The task: If a line in the data below holds the word "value", include it in the count. Give only the final number.

== Supplied records

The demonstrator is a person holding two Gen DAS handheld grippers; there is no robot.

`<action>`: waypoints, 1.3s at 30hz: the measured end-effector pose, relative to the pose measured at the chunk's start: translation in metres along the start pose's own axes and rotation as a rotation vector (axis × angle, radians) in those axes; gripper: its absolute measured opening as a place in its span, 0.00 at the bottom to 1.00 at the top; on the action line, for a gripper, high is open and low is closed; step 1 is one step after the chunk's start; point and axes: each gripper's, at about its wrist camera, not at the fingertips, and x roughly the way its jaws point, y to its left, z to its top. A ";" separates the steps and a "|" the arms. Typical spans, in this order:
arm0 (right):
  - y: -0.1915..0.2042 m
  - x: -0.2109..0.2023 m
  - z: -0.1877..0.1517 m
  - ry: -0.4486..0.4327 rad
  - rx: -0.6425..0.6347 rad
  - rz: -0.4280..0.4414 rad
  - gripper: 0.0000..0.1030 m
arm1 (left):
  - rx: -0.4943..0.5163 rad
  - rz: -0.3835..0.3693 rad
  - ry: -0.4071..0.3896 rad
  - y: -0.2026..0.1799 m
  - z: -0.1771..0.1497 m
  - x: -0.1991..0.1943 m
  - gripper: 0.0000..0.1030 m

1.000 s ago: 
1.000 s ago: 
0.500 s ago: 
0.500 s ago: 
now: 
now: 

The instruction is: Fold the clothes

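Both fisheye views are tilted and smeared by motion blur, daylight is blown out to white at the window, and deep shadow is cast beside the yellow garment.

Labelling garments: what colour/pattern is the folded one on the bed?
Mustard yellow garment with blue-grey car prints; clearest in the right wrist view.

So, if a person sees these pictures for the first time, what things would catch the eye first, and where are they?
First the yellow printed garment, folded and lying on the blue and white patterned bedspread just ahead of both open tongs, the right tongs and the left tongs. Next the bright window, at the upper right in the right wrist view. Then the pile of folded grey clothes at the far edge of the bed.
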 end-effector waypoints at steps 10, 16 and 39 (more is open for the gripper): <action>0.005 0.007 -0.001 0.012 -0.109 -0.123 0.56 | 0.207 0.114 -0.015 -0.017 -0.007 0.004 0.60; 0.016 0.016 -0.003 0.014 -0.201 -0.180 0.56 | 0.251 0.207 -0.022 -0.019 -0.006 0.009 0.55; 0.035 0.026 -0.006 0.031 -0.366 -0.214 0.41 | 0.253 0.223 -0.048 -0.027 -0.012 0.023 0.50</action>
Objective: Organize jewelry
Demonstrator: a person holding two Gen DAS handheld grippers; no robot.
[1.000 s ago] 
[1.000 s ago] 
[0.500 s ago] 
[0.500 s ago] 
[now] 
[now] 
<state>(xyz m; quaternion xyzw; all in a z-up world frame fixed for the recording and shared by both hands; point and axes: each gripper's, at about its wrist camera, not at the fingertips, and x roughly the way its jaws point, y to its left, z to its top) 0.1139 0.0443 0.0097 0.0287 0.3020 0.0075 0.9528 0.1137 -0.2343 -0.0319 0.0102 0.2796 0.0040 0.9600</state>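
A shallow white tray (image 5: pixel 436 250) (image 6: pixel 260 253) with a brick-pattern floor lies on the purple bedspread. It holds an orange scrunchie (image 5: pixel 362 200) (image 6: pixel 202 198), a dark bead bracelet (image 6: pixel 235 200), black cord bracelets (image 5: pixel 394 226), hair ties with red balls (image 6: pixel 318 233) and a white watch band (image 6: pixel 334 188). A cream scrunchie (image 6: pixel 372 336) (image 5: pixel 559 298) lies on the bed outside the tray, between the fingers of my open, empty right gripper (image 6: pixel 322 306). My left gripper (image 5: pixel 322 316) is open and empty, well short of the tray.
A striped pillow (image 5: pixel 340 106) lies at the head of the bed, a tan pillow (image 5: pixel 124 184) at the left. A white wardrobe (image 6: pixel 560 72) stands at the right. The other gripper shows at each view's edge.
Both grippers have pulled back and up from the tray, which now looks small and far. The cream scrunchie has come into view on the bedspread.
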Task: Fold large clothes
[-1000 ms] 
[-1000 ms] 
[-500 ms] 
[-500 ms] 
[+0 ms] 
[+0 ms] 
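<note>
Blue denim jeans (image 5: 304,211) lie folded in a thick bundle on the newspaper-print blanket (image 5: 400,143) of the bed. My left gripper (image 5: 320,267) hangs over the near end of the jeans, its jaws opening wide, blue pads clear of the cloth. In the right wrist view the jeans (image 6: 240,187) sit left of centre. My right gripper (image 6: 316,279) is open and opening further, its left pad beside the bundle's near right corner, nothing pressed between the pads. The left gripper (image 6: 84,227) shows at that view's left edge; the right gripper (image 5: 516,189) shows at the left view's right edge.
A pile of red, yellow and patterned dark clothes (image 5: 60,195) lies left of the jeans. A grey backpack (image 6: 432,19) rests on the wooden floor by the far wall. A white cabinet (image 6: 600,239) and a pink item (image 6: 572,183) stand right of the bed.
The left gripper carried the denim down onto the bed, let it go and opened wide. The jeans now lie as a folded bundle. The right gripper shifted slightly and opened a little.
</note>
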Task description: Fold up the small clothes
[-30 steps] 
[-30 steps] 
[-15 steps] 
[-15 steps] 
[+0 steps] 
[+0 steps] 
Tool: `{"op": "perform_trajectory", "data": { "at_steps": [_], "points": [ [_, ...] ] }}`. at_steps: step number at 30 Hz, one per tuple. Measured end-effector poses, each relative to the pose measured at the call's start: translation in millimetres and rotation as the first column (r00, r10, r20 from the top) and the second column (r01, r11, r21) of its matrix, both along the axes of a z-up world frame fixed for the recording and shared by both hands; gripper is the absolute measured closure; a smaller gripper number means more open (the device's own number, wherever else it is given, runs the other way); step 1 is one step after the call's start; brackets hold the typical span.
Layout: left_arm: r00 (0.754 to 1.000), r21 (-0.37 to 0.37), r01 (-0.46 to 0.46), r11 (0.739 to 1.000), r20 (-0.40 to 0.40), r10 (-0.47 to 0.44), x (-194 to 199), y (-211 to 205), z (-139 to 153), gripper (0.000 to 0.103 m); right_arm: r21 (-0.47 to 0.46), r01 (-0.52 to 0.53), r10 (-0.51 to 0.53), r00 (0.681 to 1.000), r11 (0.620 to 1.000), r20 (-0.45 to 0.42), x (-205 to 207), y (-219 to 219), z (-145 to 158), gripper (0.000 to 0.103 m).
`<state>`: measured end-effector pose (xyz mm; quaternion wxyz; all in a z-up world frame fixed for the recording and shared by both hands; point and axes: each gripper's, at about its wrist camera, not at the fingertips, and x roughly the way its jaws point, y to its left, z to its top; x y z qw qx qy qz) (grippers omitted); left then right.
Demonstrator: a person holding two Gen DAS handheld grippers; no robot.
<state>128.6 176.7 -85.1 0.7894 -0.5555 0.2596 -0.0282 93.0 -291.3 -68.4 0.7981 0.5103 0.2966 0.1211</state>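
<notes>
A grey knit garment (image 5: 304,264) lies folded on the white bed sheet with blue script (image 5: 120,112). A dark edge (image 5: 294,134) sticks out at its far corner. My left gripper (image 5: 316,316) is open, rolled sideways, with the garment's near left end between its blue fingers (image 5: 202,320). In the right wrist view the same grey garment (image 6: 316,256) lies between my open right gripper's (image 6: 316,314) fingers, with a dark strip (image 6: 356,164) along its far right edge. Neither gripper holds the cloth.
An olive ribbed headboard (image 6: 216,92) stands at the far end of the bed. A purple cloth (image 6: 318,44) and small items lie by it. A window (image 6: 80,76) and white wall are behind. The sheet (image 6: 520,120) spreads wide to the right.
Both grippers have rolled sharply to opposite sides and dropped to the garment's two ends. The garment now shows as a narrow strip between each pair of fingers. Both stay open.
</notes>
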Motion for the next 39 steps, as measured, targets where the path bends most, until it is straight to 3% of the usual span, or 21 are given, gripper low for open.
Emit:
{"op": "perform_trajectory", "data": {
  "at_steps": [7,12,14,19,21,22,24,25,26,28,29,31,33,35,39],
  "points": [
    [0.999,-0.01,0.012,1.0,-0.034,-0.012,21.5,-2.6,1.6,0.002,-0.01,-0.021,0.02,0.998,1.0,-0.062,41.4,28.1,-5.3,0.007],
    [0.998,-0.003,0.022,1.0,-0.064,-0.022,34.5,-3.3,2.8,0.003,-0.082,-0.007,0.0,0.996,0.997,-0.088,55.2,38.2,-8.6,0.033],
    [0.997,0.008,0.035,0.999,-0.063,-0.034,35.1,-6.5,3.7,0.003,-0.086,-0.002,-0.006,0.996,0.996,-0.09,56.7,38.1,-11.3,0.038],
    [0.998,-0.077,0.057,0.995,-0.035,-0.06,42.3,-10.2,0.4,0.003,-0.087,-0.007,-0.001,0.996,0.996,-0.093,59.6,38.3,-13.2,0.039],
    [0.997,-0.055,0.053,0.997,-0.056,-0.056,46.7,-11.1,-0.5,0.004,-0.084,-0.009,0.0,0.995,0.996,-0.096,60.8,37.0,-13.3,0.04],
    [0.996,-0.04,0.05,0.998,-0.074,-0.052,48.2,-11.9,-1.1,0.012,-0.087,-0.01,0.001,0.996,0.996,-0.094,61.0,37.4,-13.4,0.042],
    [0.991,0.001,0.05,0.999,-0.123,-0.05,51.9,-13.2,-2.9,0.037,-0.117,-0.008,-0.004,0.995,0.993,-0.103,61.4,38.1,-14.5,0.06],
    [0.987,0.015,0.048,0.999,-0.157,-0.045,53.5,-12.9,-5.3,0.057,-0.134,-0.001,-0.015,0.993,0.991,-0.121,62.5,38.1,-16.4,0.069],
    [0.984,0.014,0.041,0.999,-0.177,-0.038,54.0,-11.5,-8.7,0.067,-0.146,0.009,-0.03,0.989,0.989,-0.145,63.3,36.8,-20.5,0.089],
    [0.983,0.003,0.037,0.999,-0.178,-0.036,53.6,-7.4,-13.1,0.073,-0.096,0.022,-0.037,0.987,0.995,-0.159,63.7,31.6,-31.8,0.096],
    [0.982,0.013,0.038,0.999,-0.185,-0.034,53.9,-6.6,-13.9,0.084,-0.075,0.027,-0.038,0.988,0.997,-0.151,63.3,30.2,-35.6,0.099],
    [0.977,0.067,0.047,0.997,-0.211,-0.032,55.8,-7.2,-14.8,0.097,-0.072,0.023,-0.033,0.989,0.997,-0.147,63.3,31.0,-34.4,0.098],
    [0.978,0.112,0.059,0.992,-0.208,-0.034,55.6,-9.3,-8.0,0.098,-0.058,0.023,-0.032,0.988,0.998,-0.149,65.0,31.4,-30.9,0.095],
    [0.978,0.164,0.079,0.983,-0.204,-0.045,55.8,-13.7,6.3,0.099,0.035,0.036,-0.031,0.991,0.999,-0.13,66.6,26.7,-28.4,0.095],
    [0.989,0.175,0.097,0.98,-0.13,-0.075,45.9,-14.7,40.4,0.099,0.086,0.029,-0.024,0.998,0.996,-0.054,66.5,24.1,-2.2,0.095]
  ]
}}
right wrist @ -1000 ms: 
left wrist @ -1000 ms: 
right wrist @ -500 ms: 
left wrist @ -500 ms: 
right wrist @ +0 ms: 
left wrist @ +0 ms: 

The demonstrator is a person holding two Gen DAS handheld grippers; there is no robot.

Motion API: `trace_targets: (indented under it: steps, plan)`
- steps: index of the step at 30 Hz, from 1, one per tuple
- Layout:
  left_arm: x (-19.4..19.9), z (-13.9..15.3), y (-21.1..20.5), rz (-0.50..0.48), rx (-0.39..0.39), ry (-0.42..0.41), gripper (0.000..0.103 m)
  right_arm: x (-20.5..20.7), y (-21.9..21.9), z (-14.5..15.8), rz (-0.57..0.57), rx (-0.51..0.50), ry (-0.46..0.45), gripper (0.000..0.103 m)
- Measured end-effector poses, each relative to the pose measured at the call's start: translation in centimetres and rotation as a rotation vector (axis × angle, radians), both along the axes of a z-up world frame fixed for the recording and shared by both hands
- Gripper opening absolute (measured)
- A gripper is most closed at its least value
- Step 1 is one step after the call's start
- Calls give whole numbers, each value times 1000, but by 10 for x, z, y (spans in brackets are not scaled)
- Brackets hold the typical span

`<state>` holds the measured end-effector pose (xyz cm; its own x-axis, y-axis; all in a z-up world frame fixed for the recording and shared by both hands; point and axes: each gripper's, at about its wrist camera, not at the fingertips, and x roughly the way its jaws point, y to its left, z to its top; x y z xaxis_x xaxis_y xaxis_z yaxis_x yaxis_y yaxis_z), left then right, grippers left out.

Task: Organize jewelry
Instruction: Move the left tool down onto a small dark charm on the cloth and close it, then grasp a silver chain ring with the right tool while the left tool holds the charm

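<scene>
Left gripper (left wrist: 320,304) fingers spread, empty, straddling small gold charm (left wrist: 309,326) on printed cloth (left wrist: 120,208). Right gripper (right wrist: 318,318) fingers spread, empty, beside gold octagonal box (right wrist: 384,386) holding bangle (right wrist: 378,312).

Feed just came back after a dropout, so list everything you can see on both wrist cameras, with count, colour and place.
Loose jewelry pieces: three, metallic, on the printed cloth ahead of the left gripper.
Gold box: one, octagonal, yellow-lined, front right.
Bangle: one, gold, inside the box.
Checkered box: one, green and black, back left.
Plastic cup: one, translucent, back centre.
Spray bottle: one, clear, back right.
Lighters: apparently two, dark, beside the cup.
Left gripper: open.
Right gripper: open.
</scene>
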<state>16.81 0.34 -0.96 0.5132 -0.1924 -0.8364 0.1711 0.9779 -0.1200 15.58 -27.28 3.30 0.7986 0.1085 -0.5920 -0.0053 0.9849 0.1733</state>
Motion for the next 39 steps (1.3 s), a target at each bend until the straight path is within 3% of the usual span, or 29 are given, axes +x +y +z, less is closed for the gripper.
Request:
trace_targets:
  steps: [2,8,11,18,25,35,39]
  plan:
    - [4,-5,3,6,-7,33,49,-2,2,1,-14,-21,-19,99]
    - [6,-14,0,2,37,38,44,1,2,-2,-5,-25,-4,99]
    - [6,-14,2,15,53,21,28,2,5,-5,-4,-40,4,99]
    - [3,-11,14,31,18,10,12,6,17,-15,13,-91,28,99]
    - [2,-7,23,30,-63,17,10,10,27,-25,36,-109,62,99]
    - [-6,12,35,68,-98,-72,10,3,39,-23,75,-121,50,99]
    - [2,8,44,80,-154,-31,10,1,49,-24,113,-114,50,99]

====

Task output: 2